## BRIEF
Below is a listing. Return the lines from the one that contains "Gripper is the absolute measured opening" to the one that contains "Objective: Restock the", both ends included, verbatim and with no pictures.

DATA RECORDS: Begin

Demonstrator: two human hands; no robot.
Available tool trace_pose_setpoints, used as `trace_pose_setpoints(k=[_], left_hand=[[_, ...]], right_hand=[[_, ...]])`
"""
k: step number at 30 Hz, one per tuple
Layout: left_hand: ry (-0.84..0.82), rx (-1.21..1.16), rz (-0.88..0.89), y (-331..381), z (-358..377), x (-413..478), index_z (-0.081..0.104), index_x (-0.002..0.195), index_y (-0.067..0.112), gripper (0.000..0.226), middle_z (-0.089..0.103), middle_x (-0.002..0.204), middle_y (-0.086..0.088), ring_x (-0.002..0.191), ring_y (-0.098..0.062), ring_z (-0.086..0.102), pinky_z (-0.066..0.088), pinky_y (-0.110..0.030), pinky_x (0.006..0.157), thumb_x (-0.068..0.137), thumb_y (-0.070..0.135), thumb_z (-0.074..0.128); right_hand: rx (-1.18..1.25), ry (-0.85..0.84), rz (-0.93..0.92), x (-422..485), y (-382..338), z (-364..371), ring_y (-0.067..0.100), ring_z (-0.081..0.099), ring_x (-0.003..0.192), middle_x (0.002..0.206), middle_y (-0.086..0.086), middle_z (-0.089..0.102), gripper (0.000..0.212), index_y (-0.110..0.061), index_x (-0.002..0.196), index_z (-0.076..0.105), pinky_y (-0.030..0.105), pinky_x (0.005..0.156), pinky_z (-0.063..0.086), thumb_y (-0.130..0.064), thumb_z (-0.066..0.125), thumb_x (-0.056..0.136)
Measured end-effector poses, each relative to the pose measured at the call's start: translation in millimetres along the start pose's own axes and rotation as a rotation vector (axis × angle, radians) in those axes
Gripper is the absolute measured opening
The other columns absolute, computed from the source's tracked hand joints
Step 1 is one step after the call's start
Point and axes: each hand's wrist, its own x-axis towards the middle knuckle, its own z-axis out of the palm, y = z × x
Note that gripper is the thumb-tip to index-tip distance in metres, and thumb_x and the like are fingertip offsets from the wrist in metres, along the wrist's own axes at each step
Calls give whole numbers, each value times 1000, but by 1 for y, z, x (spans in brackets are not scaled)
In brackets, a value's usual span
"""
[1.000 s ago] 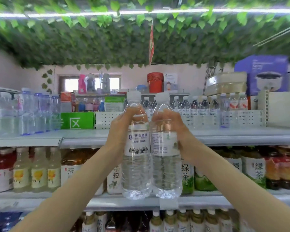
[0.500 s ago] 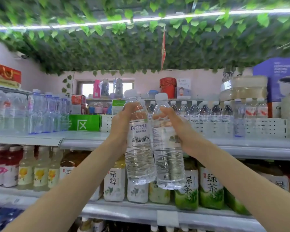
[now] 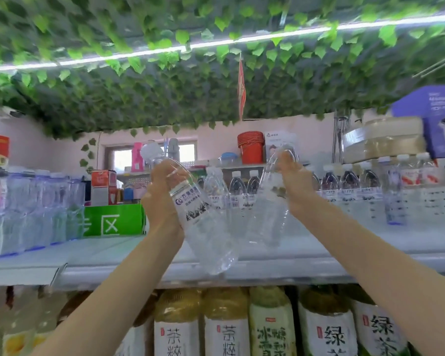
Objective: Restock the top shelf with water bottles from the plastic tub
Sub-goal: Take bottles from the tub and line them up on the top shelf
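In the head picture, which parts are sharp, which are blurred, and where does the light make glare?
Head view: the right bottle is smeared by motion blur and its label cannot be read. The left bottle is sharper, with a partly legible label. The light strip glares pure white, the window is blown out, and the leaves at top left are streaked.

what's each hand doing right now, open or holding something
Left hand: grips the labelled water bottle, tilted.
Right hand: grips the blurred water bottle, tilted.
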Motion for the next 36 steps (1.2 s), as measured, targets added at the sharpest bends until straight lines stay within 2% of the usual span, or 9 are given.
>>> trace_pose_setpoints(k=[3, 5, 14, 19, 23, 25, 28, 32, 36], left_hand=[[-20, -30, 21, -10, -5, 27, 66, 51, 27, 12, 65, 66, 7, 52, -9, 58, 48, -29, 63, 55, 37, 72], [-50, -74, 23, -17, -8, 42, 65, 51, 27, 13, 63, 66, 7, 52, -10, 57, 48, -30, 64, 51, 38, 72], [-104, -96, 15, -47, -33, 101, 60, 68, 25, 31, 59, 72, 4, 55, -12, 56, 47, -32, 65, 47, 44, 71], [-73, -128, -23, -65, -32, 118, 58, 71, 23, 13, 60, 59, 7, 48, -10, 57, 46, -26, 58, 79, 32, 61], [-107, -161, -104, -79, -26, 124, 56, 68, 22, 25, 57, 63, 4, 51, -14, 54, 48, -26, 55, 54, 39, 69], [-99, -145, -121, -87, -24, 124, 56, 68, 22, 32, 58, 62, 4, 51, -14, 55, 48, -25, 55, 44, 40, 68], [-93, -171, -128, -102, -22, 125, 56, 65, 23, 36, 61, 63, 5, 51, -13, 57, 49, -24, 56, 39, 43, 69], [-90, -234, -130, -116, -24, 128, 54, 62, 24, 28, 58, 59, 7, 49, -10, 55, 48, -23, 55, 47, 40, 71], [-95, -207, -112, -120, -27, 133, 54, 67, 23, 21, 60, 63, 7, 54, -10, 57, 49, -25, 61, 74, 39, 66]], right_hand=[[-161, 57, -189, 36, 14, 33, 15, 52, 86, 86, -9, 50, 56, -10, 119, 47, 39, 85, 51, -51, 62, 84], [-292, 88, -258, 51, 28, 53, 17, 50, 86, 95, -3, 52, 54, -13, 118, 43, 39, 83, 50, -51, 61, 84], [-473, 208, -62, 117, 117, 100, 36, 39, 128, 141, 19, 37, 83, -3, 140, 28, 50, 98, 39, -54, 61, 83], [-564, 2, 33, 130, 136, 96, 41, 25, 138, 154, 19, 18, 104, -10, 149, 9, 57, 108, 30, -62, 62, 76], [-649, -313, 317, 122, 132, 71, 43, 15, 142, 158, 18, 2, 116, -10, 148, -18, 60, 111, 23, -30, 74, 80], [-853, -448, 492, 115, 134, 56, 45, 27, 137, 156, 20, 10, 99, -2, 149, -3, 58, 106, 32, -14, 70, 84], [-1094, -448, 431, 115, 141, 52, 37, 49, 124, 148, 22, 34, 95, 1, 149, 10, 48, 100, 45, -21, 72, 81], [-1231, -460, 310, 115, 148, 54, 34, 26, 140, 156, 17, 16, 113, -1, 149, -5, 45, 113, 30, -42, 73, 77], [-1025, -559, 454, 118, 138, 55, 41, 28, 138, 156, 19, 15, 87, 1, 149, 10, 51, 110, 31, -16, 68, 86]])
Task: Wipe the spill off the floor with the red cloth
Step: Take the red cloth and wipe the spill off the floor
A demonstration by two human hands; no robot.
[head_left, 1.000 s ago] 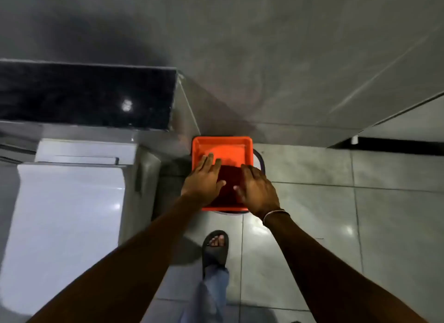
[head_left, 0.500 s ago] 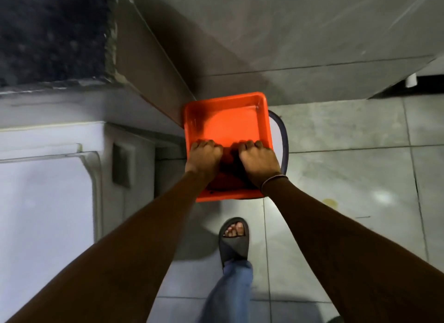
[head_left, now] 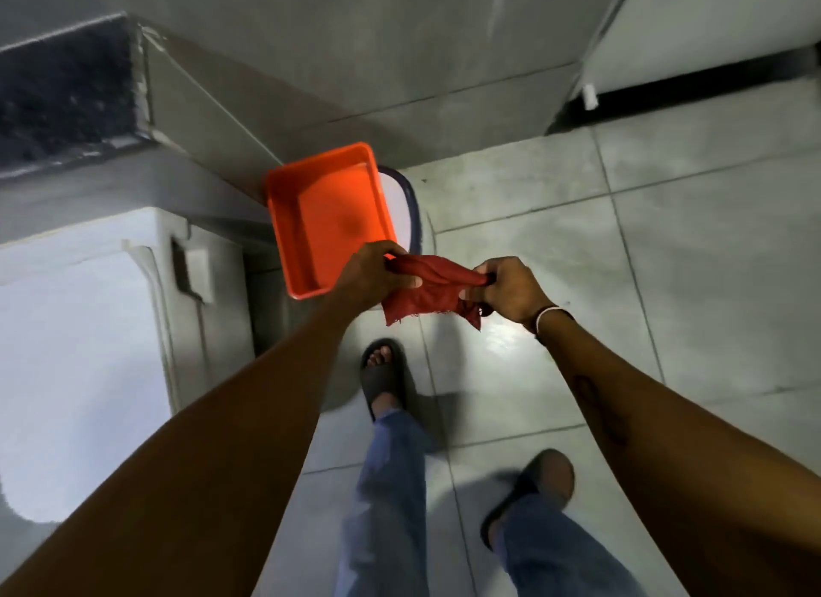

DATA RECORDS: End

## EXERCISE SOLUTION
Gripper is the absolute measured opening
The other columns absolute, computed from the source's tracked hand joints
Step 1 is one step after the call's start
Point and axes: each hand's wrist, its own x-axis towards the middle knuckle, its own z-axis out of the palm, y = z × x
Note that gripper is the thumb-tip to index-tip distance in metres, and thumb_x and the like are fingertip offsets from the wrist in metres, along the wrist's own axes at each step
Calls give whole numbers, each value times 1000, but by 1 for y, z, x (spans in brackets are not scaled)
In brackets, a value's usual span
"""
[1.000 s ago] 
[0.500 s ago] 
[now] 
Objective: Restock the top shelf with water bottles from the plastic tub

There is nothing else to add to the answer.